The Center Of Everything -- Native Leader Janet Mccloud Finds Peace In Her Place, Her Victories, Her Family. It Has Taken Many Years To Get There.

JANET McCLOUD LIVES on a country lane in Yelm, a couple miles south of the Nisqually River. The neighborhood, like so many in Washington these days, is densely packed with American dreams, modern homes with two- and three-car garages.

But McCloud's house hides back from the road, away from the city, behind a wood fence that preserves 10 acres from the frenetic pace of life. It is a place to which people come for a traditional Native American ceremony, or as the first step when beginning a sojourn, or to join a tribute to the Winter Moon at the solstice.

"The elders have said this is a spiritual place. For over 30 years, we've used this land to teach our traditional ways," McCloud, an Indian elder herself, wrote recently. "When all is going crazy . . . our people can come back to the center to find the calming effect; to reconnect with their spiritual self."

She calls this calming place "Sapa Dawn Center."

Sapa means "grandfather." And Grandfather Dawn is one way McCloud honors her late husband, Don, who long taught the young people how to live off the land, where to fish or gather roots.

The McCloud grounds have seen much more, too, in the quarter-century since the family wearied of the long drive to Seattle for Native American feasts and celebrations at Daybreak Star center.

In 1985, for example, 300 women from many countries found their way to Sapa Dawn to talk about concerns they shared. "There was no motel in Yelm then," recalls McCloud. "So we put up tepees. One woman said: `Where's the motel?' I said, `Here's a key: tepee number one or tepee number two.' "

The women camped for five days, talking about social, economic and family problems troubling native people throughout the Western Hemisphere. That was the birth of what now is called the Indigenous Women's Network, a coalition championing native women, families and tribal sovereignty from Chile to Canada, and which adopted McCloud as a founding mother.

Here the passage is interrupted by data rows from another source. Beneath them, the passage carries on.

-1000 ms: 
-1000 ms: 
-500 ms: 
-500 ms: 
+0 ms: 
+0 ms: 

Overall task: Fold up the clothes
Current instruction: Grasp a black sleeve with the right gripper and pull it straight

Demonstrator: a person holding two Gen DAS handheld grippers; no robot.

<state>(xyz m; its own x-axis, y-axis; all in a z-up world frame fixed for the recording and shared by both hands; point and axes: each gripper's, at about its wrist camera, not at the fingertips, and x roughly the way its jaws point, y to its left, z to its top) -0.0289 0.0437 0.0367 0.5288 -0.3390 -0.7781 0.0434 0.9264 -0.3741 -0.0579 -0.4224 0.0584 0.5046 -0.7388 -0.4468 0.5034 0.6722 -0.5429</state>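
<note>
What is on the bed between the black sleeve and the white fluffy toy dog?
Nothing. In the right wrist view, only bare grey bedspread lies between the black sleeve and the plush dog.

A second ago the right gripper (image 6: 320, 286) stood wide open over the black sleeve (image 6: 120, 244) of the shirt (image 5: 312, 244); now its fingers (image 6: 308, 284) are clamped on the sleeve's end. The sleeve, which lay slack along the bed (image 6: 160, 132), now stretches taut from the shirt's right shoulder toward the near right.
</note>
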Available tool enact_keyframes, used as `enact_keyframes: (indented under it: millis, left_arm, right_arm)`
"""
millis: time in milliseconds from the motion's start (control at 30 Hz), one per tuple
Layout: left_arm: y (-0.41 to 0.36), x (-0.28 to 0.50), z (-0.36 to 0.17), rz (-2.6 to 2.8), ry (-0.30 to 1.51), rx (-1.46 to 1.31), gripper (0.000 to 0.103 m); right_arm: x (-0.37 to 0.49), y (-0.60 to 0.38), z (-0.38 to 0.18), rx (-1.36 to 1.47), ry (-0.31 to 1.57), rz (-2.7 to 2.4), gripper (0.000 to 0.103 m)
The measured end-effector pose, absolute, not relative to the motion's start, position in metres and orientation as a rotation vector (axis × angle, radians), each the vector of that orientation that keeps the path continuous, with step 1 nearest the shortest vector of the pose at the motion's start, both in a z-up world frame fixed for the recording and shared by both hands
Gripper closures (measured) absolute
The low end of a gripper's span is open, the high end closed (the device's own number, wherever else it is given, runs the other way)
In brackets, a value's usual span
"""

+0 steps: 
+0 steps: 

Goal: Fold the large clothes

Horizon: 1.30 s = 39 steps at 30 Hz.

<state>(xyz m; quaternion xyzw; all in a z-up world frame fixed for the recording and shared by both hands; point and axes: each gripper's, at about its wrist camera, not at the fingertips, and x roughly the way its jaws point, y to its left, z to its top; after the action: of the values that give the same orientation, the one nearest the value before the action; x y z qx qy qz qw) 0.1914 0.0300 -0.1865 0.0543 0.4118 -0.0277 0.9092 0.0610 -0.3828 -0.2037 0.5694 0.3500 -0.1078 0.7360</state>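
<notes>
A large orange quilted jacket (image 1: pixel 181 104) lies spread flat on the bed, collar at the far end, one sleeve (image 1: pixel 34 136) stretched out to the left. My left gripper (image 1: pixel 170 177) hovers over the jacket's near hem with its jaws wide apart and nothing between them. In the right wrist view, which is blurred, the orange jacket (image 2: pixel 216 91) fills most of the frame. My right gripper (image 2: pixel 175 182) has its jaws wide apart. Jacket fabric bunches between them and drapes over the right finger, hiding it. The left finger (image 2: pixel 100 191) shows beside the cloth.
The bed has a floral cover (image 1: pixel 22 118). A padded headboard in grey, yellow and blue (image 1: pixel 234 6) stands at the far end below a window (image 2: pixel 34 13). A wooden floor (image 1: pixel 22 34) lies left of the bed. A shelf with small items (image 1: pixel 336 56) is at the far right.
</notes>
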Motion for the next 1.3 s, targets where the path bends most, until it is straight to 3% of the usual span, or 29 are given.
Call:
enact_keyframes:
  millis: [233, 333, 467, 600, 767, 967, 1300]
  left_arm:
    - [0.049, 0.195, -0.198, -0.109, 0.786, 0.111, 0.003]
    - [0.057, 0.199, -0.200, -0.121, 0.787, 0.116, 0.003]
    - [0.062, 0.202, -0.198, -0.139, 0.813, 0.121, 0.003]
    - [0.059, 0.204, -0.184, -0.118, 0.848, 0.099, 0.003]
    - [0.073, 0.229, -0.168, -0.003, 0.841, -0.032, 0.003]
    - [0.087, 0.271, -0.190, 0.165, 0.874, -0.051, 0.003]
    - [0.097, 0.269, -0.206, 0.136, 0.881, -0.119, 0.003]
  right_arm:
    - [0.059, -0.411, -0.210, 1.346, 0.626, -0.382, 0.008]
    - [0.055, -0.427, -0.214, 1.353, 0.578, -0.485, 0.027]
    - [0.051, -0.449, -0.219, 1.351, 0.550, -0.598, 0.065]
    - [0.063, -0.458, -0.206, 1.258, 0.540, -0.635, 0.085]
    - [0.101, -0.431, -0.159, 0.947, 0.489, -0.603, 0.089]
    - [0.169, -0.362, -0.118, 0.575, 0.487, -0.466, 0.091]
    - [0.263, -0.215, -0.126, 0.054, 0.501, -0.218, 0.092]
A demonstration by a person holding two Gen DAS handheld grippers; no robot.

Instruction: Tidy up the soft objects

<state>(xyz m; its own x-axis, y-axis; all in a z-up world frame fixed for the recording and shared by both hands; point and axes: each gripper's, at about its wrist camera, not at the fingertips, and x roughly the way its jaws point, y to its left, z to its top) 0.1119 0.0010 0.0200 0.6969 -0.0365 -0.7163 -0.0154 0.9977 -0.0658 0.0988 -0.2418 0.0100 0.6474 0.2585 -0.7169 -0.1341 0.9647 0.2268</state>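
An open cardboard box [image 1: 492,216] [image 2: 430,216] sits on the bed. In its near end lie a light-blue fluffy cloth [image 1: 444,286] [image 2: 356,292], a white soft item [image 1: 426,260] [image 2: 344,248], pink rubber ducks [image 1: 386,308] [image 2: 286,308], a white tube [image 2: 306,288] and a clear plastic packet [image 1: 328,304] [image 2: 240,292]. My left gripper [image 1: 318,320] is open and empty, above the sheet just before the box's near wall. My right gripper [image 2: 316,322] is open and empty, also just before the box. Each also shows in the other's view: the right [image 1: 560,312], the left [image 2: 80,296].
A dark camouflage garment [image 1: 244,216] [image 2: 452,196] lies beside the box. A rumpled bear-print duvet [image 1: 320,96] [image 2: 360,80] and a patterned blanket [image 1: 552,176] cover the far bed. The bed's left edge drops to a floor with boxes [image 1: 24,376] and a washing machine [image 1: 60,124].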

McCloud could be considered the founding mother to dozens of Native American organizations because so many people have traveled to Yelm over the years seeking her wisdom.

Leaders of the American Indian Movement - Dennis Banks, Russell Means and others - came to Sapa Dawn and its sweat lodge before launching their 1973 takeover at Wounded Knee, S.D.

Women have been a force in many tribal societies for centuries. When 17th-century Cherokees met Europeans for the first time, they asked: "Where are your women?" It was inconceivable that discourse could occur between two nations when one nation was missing half its voice.

Yet, American history, and journalism, is mostly about what the men did. Sure, we've given some attention to women as "activists," but most have been dismissed as unique, one-time events.

Listen to McCloud, though, and you will hear something different - the voices of the women who are missing from the histories. Listen to a storyteller. She pulls out a cigarette, drags an ashtray closer, and draws up memory.

"When I think about it," she says, "I've done a lot of things. Now my old body is wearing out and I wonder how I've done it all."

McCLOUD WAS BORN March 30, 1934, on the Tulalip Reservation, in a world where alcohol and abuse defined her childhood. It was a hectic, rootless life because she moved so often - Tulalip, Taholah and Seattle - sometimes staying in church shelters or foster homes, other times moving to a new house because a stepfather couldn't pay the rent on the old one.

She escaped by marrying and divorcing young.

Then she met Don McCloud, a Nisqually Indian, who had been working in Seattle as a truck driver. The McClouds had three children and decided they'd be better off raising their family in the natural world, living off the land.

They moved to Frank's Landing on the Nisqually River, where Don's stepfather, Billy Frank Sr., and his family had fished for generations.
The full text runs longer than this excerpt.